Anyway, I am in the process of setting up a 90 gal for these guys. I have some colvert stones that I got about 7 yrs ago. Some are med-lrg and some are smaller. These are going to be used for the base rock. I am looking for ideas on aqua scaping this 90. I am think about a tall cove type with a deep cave system. You know the kind where you can barely see any fish until feeding time I saw this type at a dentists office once with an African tank and I couldn't believe that even the 8" pleco could disappear in it.

So things I want to know.
How much lbs of rock can a 90 gal fresh water hold?
Can I go to the water line with the rock? These will be stacked only so I can change the layout to reduce aggression.
How much open space do I need for the community area in the centre of the cove?

Some specs for the 90. It's 48"x18"x24" with stand and double strip canopy.
A Rena canister filter rated for 175 gals
a 300 watt heater
3 x LED bubble strip
2 x moonlight bubblers
1 or 2 deep water air pumps.
I do plan on maintaining this one really well. Way better then the last tank.
I am using white sand for the substrate at about 1"
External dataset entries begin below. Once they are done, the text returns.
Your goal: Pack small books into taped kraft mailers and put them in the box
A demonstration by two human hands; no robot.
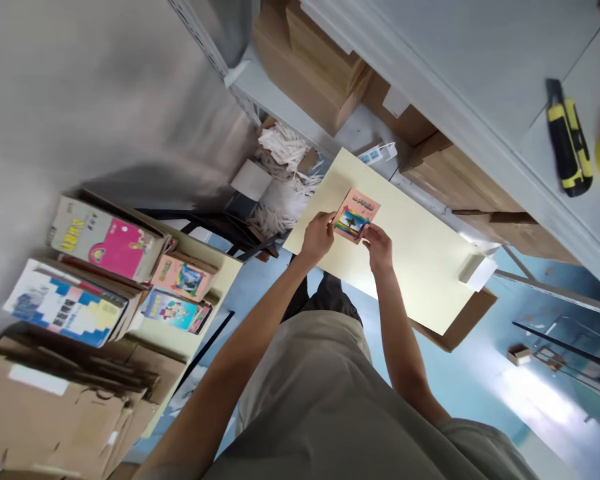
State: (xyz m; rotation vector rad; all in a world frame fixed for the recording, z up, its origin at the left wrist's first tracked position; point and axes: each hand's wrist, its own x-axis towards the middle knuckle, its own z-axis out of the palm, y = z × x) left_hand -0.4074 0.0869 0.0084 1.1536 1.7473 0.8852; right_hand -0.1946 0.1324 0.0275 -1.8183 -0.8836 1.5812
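Observation:
A small pink book (pixel 356 215) with a rainbow-framed picture on its cover is held over the pale yellow table (pixel 420 267). My left hand (pixel 319 238) grips its left edge, fingers closed on it. At the lower right corner of the cover, my right hand (pixel 379 247) pinches the book between thumb and fingers. The cover faces up towards me. Whether the book touches the tabletop, I cannot tell.
Stacks of books (pixel 107 243) and flattened cardboard (pixel 55 413) lie on a side table at left. Cardboard boxes (pixel 320 67) fill a shelf behind. A yellow-black utility knife (pixel 569 140) lies on the upper shelf. A white box (pixel 477 270) sits at the table's right end.

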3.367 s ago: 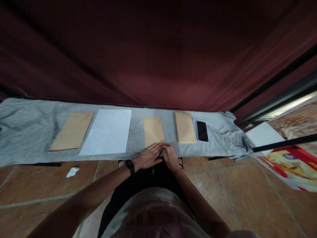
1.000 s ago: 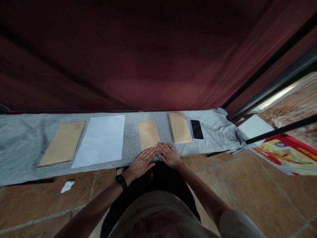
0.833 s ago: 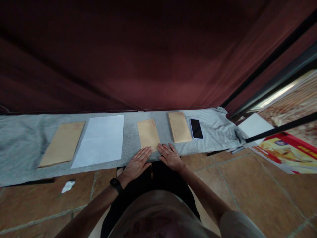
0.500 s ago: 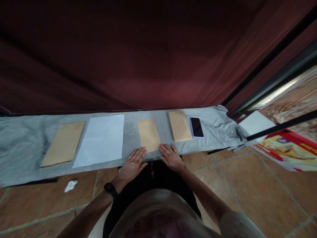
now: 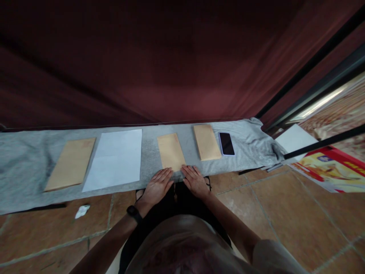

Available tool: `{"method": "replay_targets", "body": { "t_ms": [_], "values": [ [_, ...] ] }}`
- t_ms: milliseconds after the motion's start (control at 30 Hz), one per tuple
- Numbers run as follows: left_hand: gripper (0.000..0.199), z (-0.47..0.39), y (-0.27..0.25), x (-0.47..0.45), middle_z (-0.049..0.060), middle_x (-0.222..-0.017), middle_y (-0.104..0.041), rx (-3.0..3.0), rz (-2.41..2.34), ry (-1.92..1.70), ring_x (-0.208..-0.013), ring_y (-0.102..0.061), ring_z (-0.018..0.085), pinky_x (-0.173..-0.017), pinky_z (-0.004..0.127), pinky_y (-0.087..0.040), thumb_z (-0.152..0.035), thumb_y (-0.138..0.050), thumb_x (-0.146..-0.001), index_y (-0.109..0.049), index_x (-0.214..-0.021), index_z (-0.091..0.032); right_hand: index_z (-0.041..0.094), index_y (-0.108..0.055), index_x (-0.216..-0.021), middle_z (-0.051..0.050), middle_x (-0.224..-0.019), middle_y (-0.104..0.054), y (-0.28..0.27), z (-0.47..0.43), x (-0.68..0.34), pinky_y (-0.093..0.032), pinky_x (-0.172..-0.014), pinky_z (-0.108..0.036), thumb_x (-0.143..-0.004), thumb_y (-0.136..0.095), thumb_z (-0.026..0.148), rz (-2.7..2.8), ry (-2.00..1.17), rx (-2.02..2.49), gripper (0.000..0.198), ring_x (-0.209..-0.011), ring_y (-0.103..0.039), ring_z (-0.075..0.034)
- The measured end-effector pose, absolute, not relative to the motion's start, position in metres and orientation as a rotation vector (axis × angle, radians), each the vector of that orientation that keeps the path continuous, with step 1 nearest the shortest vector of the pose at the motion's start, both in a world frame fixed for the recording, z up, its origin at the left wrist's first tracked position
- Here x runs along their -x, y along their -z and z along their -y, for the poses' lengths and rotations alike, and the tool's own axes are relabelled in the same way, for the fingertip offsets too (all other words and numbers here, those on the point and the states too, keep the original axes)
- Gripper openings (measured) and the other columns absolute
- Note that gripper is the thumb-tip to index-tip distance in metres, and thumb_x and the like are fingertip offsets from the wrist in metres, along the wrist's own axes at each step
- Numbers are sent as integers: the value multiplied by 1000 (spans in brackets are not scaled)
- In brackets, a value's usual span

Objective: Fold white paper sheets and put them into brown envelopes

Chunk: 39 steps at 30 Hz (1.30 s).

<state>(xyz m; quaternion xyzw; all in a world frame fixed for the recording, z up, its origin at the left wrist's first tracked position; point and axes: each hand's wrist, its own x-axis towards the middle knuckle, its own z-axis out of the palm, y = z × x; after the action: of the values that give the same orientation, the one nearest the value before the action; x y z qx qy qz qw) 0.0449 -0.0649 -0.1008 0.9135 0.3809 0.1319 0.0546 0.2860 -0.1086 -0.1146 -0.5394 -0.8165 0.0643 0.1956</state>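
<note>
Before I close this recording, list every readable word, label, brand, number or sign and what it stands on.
No full word is legible.
Red-and-yellow box: blurred blue logo; yellow lettering, perhaps starting "M", cut off.
Left envelope and middle envelope: red print, too small.
Shirt: print too blurred.
Phone: dark screen.

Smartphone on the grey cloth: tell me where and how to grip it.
The smartphone is probably best gripped by its long edges, near the middle, the right hand coming from above and slightly from the right: it lies flat, screen up, so the edges offer the hold, and the stack of brown envelopes sits close on its left.
</note>
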Motion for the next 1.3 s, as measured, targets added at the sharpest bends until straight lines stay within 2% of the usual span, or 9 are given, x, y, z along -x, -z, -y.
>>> {"method": "replay_targets", "body": {
  "t_ms": [133, 300, 467, 667, 867, 1100, 1300],
  "values": [
    [55, 38, 100, -64, 11, -157, -49, -2744, -1111, -362, -148, -42, 21, -125, 44, -33, -42, -31, -106, -45, -152, -16, 18, -47, -152, -7, -158, -47, 115, 109, -286, -27, -126, -48, -106, -43, 28, 2258, -186, 1531, 48, -146, -43, -24],
    [57, 5, 107, -95, 8, -164, -38, -2765, -1078, -230, -154, -28, 21, -128, 44, -23, -41, -26, -107, -39, -156, -16, 18, -42, -155, -7, -158, -48, 117, 109, -285, -29, -125, -48, -107, -39, 27, 2235, -210, 1500, 49, -146, -43, -23],
    [59, -26, 111, -103, 7, -167, -32, -2766, -1119, -192, -156, -22, 20, -129, 43, -18, -39, -24, -106, -32, -160, -16, 21, -41, -155, -6, -157, -49, 118, 108, -286, -31, -124, -48, -106, -41, 27, 2208, -248, 1503, 50, -145, -43, -23],
    [61, -53, 109, -117, 9, -167, -30, -2669, -1393, -200, -157, -20, 23, -129, 45, -16, -37, -22, -105, -30, -160, -12, 23, -44, -154, -4, -157, -50, 117, 107, -285, -31, -124, -47, -105, -43, 26, 2177, -265, 1517, 49, -145, -44, -22],
    [62, -58, 113, -147, 9, -166, -32, -2678, -1332, -245, -157, -21, 23, -129, 44, -17, -39, -23, -104, -32, -160, -13, 26, -44, -154, -4, -155, -52, 121, 106, -283, -31, -123, -47, -104, -47, 26, 2175, -251, 1533, 50, -143, -46, -23],
    [65, -95, 118, -130, 14, -166, -32, -2628, -1474, -361, -156, -24, 26, -128, 47, -18, -41, -24, -104, -30, -160, -9, 26, -42, -156, -5, -155, -51, 120, 105, -284, -32, -123, -46, -105, -46, 26, 2191, -242, 1539, 51, -143, -46, -23],
    [68, -112, 123, -123, 15, -166, -32, -2546, -1603, -363, -157, -21, 28, -128, 51, -17, -45, -24, -103, -29, -160, -8, 25, -43, -155, -5, -156, -51, 117, 105, -284, -32, -122, -45, -105, -46, 26, 2190, -246, 1550, 50, -143, -46, -22]
  ]
}}
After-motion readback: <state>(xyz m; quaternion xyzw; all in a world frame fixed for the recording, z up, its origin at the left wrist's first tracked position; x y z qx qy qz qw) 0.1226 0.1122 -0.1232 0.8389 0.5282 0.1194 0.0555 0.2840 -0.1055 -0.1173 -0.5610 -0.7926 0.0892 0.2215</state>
Other things too. I know convicts infest tanks and am well aware of thier aggressions. The ones I have are 2, 3 and 4th generations. And for some reason, have a huge respect for my Jacks. And the Labs are perfectly fine and happy and have dug themselves a little space in the tank. Finally, all rocks will be placed on the glass before the sand goes in

Ok guys, any ideas would be wonderful! Thank you


----------



## niktam (Dec 30, 2010)

you would be amazed at how many lbs of rock a tank can hold... there is a youtube video floating around that i cannot find, but realisticall think about it, they already hold a LOT of weight in water alone. i wouldn't worry about rock weight


----------



## DJRansome (Oct 29, 2005)

Note that mbuna are harem breeders and you would be better off with one or five. That is way more species than would be recommended if you were doing mbuna only (three for a 55G) but I have no experience with new world cichlids.

For mbuna you would fill the entire tank half full of rocks.


----------



## namvet4 (Feb 20, 2011)

Newbie question.... For a 90 gallon, approximate lbs of Texas Holey Rock?
(48 x 18x 24) with an anticipated mbuna population!(I am aksing the question prior to setting up the tank...just know we want to go with a 90 gallon)
TIA!


----------



## 60gallon (Dec 14, 2010)

Put as much TX holey rock as you want.....


----------



## DJRansome (Oct 29, 2005)

For solid rock I do somewhere around 50 pounds per rock pile and three piles in a 48" tank. Since the holes are so variable, I don't imagine you can do it by the pound with holey rock.

Try for half full.


----------